What the exercise asks => From the line with "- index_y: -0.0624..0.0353" to the line with "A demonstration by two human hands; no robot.", retype every line exactly, including those two, and leave out the rest of the data below.

Data shown =>
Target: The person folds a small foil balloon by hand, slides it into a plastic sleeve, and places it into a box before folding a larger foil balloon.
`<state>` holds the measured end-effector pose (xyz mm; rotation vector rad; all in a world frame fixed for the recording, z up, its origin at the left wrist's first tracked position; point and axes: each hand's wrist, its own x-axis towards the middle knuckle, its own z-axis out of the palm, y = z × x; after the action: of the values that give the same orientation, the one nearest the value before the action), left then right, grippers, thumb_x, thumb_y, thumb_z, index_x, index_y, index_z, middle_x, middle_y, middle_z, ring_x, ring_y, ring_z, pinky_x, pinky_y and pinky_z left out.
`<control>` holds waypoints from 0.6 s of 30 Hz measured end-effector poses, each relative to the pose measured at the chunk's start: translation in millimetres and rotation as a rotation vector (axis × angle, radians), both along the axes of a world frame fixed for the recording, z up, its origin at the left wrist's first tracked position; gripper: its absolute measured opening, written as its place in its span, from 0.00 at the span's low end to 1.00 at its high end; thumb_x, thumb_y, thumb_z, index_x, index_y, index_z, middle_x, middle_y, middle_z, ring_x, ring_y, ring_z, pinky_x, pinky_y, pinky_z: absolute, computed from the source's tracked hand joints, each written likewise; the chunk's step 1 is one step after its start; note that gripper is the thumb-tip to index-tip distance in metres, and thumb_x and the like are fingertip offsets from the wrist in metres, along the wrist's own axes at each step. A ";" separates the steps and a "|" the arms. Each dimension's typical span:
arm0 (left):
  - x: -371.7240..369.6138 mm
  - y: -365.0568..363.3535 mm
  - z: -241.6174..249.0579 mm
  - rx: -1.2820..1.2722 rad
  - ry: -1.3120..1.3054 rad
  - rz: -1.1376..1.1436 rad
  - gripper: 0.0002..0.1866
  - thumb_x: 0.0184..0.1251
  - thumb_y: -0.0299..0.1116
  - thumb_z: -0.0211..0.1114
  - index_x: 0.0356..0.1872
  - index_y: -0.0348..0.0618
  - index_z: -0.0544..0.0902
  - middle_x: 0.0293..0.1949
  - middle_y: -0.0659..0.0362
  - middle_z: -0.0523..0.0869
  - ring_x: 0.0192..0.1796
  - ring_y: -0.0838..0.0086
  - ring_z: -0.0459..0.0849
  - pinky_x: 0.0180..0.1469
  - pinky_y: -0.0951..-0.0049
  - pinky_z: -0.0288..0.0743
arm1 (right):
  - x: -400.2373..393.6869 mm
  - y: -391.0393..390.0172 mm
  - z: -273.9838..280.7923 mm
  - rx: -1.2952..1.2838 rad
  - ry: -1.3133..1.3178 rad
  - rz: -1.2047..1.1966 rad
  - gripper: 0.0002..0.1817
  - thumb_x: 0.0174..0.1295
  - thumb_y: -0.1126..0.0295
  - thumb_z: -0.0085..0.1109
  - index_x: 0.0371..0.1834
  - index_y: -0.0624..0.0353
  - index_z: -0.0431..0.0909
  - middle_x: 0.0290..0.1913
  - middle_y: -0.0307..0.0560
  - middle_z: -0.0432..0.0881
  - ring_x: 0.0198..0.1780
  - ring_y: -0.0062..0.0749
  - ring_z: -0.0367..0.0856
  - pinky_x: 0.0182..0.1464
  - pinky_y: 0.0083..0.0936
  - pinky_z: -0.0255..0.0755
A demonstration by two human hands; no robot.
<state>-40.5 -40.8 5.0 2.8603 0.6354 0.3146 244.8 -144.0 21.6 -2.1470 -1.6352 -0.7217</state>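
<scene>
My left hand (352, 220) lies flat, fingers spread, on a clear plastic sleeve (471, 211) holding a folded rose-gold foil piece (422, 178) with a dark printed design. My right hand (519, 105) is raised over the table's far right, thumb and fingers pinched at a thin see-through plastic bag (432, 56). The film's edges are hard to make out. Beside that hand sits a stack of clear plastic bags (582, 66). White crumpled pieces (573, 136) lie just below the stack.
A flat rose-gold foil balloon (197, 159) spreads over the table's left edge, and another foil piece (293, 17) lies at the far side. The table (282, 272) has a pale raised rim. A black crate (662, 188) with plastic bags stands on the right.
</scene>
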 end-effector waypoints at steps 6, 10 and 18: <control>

Exercise response =>
  - index_y: -0.0624..0.0353
  - index_z: -0.0431..0.0909
  - middle_x: 0.0290..0.1913
  - middle_y: -0.0307..0.0560
  - middle_z: -0.0432..0.0881
  - ring_x: 0.0198..0.1780
  - ring_y: -0.0062..0.0749
  - ring_z: -0.0367..0.0856
  - pinky_x: 0.0182..0.1464
  - pinky_y: 0.0083..0.0936
  - pinky_z: -0.0255..0.0755
A demonstration by two human hands; no robot.

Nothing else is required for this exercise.